Exercise brief: Lines holding the word "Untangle": how many does the material below have? Answer with nothing but the number.

Supplied information:
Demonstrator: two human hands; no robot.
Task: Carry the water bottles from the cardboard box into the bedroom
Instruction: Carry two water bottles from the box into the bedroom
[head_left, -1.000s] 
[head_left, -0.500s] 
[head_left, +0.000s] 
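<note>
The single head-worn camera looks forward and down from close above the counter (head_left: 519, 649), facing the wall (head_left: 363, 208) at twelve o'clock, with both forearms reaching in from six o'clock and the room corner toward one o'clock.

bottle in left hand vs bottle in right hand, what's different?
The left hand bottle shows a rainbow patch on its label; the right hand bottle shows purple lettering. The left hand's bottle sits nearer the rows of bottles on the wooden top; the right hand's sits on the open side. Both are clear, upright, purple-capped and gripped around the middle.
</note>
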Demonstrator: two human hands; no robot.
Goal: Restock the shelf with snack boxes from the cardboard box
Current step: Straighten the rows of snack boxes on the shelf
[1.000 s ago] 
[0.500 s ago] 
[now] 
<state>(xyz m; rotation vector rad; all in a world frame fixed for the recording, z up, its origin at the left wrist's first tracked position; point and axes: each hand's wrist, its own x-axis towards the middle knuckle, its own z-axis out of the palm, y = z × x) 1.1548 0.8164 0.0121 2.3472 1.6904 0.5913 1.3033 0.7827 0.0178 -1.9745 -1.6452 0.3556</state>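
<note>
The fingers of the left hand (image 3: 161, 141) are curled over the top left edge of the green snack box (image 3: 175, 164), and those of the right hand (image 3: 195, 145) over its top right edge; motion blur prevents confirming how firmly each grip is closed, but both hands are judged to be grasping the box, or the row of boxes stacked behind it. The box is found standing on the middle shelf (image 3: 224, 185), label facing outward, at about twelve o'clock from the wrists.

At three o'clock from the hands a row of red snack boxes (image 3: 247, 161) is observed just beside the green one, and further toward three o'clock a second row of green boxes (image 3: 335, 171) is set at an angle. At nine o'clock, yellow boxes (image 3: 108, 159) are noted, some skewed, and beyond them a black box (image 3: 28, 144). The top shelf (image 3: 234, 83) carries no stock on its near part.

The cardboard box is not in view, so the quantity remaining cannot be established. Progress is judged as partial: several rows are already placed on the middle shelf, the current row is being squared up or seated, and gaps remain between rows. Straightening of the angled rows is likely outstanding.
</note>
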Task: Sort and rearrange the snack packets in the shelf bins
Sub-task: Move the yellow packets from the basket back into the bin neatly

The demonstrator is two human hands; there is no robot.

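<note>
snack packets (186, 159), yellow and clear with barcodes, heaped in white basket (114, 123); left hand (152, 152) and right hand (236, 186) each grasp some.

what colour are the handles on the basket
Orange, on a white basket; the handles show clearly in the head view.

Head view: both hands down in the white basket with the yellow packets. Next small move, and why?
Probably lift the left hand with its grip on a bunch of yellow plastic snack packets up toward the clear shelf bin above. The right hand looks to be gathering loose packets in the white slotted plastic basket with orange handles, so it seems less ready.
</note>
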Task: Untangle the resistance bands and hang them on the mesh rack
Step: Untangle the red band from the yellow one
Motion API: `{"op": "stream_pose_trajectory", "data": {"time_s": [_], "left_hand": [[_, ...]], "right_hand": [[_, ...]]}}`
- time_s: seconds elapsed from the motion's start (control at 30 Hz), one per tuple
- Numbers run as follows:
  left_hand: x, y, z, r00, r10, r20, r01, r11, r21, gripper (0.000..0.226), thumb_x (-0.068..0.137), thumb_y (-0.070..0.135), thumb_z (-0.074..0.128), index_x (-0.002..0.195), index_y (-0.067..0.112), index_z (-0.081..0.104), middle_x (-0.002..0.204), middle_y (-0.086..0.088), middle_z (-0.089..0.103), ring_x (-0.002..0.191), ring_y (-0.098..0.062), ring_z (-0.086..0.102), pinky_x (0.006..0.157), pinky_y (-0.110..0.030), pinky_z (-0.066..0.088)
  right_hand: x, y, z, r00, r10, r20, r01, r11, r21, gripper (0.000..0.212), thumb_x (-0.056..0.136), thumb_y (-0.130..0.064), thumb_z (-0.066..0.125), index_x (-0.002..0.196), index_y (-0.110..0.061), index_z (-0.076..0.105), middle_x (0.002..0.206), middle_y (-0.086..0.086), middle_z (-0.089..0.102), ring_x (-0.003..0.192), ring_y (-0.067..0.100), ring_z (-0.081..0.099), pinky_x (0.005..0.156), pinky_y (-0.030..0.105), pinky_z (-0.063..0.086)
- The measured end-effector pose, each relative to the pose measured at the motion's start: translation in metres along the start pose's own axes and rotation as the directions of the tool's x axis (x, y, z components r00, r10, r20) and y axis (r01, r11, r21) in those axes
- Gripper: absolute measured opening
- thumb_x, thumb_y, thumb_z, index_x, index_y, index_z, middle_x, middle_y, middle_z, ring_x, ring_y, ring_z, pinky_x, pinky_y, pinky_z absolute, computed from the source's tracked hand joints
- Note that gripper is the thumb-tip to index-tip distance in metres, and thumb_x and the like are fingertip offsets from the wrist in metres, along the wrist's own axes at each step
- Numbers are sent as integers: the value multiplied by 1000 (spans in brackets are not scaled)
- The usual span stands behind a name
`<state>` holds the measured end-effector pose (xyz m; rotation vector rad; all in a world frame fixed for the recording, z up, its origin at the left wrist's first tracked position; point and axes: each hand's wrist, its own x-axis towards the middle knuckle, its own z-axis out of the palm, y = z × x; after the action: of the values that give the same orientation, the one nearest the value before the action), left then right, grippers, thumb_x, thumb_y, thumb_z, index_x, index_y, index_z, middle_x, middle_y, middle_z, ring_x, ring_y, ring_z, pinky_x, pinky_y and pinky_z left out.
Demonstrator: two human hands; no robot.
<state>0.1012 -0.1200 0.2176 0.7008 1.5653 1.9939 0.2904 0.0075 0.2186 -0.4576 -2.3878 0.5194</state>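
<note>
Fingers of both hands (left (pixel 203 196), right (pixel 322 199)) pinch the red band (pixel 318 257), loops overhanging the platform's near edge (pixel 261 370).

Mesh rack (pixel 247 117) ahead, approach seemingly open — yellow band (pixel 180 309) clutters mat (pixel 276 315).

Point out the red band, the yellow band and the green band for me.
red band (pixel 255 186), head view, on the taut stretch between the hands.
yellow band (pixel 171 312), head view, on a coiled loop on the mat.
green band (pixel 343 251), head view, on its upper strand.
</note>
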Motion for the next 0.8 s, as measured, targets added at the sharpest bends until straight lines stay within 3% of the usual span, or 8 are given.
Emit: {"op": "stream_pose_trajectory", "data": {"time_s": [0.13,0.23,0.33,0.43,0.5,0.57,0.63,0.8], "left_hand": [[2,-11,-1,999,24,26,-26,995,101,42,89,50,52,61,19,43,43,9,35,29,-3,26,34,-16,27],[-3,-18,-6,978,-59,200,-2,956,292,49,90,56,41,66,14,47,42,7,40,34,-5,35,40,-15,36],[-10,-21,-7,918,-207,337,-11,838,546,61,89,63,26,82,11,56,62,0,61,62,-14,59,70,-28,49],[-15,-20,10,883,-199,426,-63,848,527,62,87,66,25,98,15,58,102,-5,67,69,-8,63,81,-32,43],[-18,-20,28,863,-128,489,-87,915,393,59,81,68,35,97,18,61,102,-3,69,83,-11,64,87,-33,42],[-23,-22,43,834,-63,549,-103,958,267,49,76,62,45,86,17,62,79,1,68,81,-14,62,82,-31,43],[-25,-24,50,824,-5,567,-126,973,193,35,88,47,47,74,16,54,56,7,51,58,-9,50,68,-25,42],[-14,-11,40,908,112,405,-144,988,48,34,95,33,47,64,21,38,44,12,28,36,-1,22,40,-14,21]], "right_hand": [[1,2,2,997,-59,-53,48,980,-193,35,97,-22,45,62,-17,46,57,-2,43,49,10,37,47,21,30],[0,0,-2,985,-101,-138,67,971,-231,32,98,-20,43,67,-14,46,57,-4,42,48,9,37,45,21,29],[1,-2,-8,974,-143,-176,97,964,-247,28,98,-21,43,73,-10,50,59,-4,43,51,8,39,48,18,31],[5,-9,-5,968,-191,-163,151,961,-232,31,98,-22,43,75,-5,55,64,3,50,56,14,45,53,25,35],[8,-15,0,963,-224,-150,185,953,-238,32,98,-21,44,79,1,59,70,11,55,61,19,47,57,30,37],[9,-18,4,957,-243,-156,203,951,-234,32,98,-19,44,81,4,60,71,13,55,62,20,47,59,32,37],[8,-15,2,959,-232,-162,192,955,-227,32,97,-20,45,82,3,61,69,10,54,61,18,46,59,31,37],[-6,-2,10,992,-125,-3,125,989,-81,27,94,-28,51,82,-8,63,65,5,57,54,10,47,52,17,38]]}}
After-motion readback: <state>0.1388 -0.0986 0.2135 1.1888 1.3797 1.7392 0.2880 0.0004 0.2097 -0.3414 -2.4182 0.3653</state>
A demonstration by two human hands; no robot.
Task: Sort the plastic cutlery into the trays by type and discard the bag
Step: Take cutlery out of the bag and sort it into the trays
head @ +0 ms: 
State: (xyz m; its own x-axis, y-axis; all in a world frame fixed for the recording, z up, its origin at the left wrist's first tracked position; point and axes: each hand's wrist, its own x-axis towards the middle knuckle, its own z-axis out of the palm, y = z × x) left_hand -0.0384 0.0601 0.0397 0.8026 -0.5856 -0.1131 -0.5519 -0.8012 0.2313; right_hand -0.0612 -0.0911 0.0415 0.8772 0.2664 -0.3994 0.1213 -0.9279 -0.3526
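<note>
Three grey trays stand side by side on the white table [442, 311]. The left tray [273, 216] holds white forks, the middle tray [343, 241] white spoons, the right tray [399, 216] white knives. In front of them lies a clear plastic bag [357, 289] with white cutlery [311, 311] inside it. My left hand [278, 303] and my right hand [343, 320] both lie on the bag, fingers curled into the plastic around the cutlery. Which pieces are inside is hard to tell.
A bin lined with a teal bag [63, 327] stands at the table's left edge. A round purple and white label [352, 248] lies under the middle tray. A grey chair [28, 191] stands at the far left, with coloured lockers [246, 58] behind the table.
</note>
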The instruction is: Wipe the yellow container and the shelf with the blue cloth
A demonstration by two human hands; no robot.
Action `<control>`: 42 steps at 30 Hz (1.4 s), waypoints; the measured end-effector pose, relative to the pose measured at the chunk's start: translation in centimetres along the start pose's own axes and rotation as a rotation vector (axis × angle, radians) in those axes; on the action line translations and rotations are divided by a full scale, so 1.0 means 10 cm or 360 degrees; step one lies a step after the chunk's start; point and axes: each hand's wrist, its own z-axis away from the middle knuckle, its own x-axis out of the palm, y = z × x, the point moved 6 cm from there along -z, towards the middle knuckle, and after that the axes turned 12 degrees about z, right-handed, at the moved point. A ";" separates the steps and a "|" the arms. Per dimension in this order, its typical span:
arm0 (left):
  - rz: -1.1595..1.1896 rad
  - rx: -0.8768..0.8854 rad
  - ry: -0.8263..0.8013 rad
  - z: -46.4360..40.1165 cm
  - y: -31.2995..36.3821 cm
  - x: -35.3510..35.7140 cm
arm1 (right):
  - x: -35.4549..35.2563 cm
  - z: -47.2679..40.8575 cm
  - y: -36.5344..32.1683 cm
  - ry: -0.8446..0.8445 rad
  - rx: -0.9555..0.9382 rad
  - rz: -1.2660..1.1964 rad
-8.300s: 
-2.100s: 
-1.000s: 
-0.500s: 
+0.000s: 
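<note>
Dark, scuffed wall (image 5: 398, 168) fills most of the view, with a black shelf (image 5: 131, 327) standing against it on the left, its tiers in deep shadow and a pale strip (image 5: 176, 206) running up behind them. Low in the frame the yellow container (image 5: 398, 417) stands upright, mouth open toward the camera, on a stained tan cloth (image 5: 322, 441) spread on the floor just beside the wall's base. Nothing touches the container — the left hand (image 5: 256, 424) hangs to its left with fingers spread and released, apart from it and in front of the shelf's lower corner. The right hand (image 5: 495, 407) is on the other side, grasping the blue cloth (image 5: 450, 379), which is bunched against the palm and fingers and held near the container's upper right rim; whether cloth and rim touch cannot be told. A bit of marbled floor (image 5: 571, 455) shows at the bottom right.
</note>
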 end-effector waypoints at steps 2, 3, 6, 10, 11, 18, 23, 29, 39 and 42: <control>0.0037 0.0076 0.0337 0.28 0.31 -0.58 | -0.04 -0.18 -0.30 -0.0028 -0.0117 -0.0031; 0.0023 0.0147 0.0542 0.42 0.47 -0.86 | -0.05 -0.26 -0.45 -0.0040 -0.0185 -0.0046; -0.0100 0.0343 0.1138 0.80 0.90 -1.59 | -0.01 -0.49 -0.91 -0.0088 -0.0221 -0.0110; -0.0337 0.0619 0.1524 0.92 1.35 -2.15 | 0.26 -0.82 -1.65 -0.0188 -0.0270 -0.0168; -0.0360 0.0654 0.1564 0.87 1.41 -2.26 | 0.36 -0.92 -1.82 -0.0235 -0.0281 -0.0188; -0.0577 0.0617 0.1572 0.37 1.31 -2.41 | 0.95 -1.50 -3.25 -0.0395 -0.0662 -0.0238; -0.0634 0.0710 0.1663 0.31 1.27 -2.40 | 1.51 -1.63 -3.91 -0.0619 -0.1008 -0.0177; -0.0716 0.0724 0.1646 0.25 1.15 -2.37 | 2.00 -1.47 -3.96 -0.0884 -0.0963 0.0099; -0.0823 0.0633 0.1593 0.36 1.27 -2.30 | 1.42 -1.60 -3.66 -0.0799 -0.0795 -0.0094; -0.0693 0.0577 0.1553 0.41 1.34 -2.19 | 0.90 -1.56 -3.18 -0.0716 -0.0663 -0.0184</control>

Solution for this task: 2